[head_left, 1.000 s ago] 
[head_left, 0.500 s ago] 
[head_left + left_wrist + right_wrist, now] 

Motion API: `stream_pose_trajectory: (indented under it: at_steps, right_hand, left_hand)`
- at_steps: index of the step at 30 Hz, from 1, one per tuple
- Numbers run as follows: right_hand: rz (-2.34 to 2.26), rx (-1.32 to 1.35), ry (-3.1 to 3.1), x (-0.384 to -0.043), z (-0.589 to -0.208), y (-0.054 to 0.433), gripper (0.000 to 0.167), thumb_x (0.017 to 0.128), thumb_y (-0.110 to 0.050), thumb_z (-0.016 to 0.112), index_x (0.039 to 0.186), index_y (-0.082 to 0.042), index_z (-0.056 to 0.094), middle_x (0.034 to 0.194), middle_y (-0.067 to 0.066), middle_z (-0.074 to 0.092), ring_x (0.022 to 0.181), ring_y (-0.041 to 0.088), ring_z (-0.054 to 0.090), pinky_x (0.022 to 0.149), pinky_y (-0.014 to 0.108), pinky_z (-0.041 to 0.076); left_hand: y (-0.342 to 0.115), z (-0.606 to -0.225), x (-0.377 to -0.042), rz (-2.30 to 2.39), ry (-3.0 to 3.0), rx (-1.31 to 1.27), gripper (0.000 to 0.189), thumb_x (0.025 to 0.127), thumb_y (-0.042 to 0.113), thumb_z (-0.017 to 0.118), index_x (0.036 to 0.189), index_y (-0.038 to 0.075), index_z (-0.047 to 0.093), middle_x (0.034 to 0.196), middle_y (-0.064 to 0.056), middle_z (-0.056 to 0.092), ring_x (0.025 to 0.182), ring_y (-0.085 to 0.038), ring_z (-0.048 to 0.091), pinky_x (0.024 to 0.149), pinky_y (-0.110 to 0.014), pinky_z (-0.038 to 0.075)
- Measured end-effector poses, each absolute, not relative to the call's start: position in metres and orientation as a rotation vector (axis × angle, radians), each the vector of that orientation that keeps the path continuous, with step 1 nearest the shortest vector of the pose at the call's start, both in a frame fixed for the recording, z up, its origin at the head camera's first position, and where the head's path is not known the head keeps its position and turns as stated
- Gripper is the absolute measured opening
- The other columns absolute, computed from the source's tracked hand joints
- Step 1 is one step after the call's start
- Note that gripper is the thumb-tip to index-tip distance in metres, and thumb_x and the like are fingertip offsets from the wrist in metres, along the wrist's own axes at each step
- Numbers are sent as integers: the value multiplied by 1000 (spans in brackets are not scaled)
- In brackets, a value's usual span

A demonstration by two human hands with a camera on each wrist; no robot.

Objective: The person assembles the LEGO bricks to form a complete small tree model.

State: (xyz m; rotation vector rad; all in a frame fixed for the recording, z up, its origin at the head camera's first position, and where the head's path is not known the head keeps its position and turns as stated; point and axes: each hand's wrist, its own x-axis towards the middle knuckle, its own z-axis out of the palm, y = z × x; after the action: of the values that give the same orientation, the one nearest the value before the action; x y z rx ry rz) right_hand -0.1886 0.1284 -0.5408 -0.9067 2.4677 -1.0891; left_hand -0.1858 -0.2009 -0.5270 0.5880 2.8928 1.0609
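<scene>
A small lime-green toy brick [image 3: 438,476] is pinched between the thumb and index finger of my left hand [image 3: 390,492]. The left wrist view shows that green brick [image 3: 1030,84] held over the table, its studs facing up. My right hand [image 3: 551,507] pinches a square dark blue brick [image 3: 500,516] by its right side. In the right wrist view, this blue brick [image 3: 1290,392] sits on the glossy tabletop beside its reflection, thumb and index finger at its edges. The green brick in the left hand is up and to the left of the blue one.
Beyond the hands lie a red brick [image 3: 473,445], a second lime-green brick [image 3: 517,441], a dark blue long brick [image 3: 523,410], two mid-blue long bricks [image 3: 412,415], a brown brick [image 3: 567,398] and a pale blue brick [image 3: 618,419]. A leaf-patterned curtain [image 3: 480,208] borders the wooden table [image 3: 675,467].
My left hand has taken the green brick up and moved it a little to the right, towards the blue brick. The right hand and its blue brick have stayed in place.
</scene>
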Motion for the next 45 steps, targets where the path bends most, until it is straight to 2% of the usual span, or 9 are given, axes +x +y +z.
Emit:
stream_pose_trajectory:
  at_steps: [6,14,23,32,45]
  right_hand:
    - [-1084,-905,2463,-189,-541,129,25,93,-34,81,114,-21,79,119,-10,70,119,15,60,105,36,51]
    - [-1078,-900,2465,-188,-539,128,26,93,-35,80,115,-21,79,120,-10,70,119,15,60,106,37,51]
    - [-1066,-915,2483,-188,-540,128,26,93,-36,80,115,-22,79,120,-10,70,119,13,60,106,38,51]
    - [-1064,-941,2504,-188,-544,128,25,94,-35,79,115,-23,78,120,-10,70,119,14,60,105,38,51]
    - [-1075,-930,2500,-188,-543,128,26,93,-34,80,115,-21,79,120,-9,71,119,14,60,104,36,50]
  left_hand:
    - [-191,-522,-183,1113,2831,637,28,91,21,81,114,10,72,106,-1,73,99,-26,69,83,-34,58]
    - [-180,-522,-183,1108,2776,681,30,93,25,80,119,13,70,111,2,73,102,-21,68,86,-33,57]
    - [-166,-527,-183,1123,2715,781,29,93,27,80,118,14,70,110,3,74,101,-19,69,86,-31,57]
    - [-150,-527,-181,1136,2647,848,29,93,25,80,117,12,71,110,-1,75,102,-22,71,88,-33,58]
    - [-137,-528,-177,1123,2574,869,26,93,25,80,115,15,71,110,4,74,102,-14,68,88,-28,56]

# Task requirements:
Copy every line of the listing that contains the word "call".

# Written solution:
- Measured end-effector poses, each absolute, not relative to the call's start: position in metres and orientation as a rotation vector (axis × angle, radians), each the vector of that orientation that keeps the path continuous, with step 1 nearest the shortest vector of the pose at the call's start, both in a frame fixed for the recording, z up, its origin at the head camera's first position, and where the head's path is not known the head keeps its position and turns as stated
- Step 1 is one step after the call's start

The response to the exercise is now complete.